Auckland City Police Inspector Beth Houliston said Kennedy Point Boatharbour Limited (KPBL) gave authority to police on 1 July to trespass the breakwater and the now cancelled trespass notices had been served “on the understanding that a valid authority had been issued to KPBL by Auckland Transport”. 

“Upon learning that this was incorrect, a new and valid authority concerning trespass at Kennedy Point breakwater was provided by Auckland Transport on 8 July,” Houliston said. 

However, AT spokesperson Natalie Polley said: “On 8 July, AT gave a limited authority for Police to act on our behalf, which allows them to ask people to leave if necessary.”

KPBL director Kitt Littlejohn said that based on his company’s correspondence with Auckland Transport confirming the ability to temporarily close access to the breakwater during construction works for health and safety reasons, “the company considered that it was entitled to trespass persons from this area”.

“An authority was granted to the Police to act as the company’s agent in reliance on the advice from Auckland Transport on 06 July. However, following clarification from Auckland Transport on 08 July, the company immediately withdrew its authority to the Police and notified them accordingly,” Littlejohn said.

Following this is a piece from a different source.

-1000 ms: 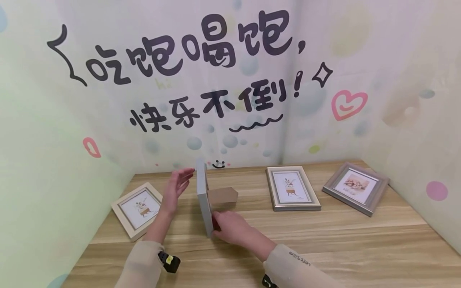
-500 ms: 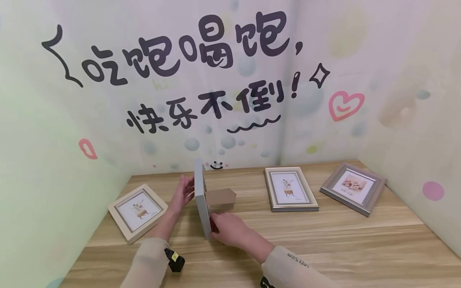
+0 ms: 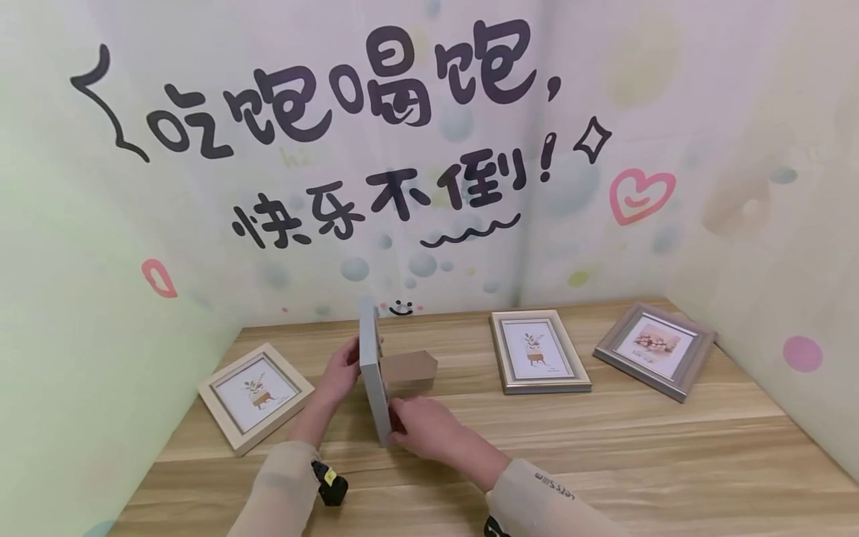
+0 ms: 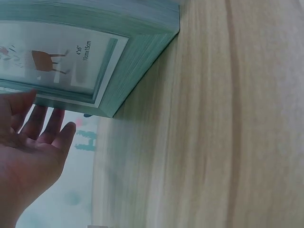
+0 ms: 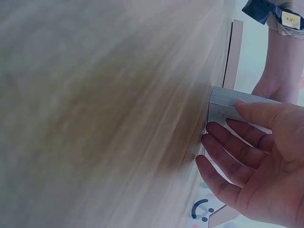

The breakwater is part of the coastal marine area and was vested to Auckland Transport from Auckland City Council in 2010. Polley says AT clarified with KPBL that it has not granted a licence or other occupation rights in respect of the breakwater and required that no further trespass notices are issued by KPBL in respect of the breakwater.

“It was agreed with KPBL that the breakwater could be closed for short periods – just as an operational arrangement for public safety – during works [crane lifts],” Polley said.

“KPBL advised that they were proposing two lift periods of a 30 minute window during weekdays, not over any weekends or public holidays. KPBL also proposed to commit a security guard to the immediate area until the lifts are completed so that he/she can communicate to the public what’s happening.”

Houliston said there have been no prosecutions for trespass under either authority granted to police and to date no trespass notices under the 8 July authority have been served.